LONGLISTED FOR THE ASPEN WORDS LITERARY PRIZE
- ONE OF THE BEST BOOKS OF THE YEAR: The Boston Globe, NPR, BuzzFeed, Glamour, PopSugar

Summer 1995: Ten-year-old Joan, her mother, and her younger sister flee her father's explosive temper and seek refuge at her mother's ancestral home in Memphis. This is not the first time violence has altered the course of the family's trajectory. Half a century earlier, Joan's grandfather built this majestic house in the historic Black neighborhood of Douglass--only to be lynched days after becoming the first Black detective in the city. Joan tries to settle into her new life, but family secrets cast a longer shadow than any of them expected.
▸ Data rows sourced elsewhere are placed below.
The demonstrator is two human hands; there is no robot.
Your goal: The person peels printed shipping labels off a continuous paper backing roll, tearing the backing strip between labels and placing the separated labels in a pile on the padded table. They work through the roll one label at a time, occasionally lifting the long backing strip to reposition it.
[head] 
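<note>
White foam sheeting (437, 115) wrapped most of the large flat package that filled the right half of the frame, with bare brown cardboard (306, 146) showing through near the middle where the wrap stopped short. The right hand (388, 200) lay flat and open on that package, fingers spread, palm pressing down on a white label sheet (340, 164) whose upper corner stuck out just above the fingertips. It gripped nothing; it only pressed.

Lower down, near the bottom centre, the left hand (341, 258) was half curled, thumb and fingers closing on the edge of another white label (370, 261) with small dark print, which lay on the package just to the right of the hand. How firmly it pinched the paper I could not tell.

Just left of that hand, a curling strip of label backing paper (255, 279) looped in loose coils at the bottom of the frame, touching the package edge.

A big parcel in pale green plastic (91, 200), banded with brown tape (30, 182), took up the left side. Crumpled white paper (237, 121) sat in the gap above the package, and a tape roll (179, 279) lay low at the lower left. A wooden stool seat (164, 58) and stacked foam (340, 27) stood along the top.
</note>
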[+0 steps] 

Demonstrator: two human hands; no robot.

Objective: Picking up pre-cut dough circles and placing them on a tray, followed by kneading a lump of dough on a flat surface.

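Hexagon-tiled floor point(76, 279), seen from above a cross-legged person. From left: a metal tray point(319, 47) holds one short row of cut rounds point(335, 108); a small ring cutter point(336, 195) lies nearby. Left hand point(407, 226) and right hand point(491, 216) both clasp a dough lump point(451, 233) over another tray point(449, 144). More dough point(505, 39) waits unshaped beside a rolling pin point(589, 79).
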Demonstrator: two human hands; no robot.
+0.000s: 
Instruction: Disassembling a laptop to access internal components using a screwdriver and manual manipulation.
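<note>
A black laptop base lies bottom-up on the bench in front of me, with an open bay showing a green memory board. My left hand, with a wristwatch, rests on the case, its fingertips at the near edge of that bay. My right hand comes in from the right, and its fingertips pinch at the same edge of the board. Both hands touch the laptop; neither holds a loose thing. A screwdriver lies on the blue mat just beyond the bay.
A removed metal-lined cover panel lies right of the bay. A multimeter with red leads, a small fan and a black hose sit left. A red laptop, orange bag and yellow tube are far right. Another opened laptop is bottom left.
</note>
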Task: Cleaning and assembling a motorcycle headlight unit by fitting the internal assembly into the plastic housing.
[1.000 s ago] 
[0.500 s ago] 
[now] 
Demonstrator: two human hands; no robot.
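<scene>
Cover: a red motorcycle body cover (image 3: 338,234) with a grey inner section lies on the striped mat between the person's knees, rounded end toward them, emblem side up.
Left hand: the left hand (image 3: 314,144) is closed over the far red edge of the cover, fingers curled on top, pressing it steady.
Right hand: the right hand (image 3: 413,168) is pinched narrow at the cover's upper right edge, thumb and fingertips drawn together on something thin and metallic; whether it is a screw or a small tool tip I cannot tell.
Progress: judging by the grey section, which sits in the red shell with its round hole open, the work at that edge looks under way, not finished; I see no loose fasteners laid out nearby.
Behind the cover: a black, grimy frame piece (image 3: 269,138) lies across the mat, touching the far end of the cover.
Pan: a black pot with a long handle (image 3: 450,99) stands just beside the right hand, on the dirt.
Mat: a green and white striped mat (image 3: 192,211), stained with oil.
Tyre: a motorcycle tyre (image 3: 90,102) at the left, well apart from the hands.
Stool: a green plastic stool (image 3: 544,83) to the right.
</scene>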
As she grows up, Joan finds relief in her artwork, painting portraits of the community in Memphis. One of her subjects is their enigmatic neighbor Miss Dawn, who claims to know something about curses, and whose stories about the past help Joan see how her passion, imagination, and relentless hope are, in fact, the continuation of a long matrilineal tradition. Joan begins to understand that her mother, her mother's mother, and the mothers before them persevered, made impossible choices, and put their dreams on hold so that her life would not have to be defined by loss and anger--that the sole instrument she needs for healing is her paintbrush.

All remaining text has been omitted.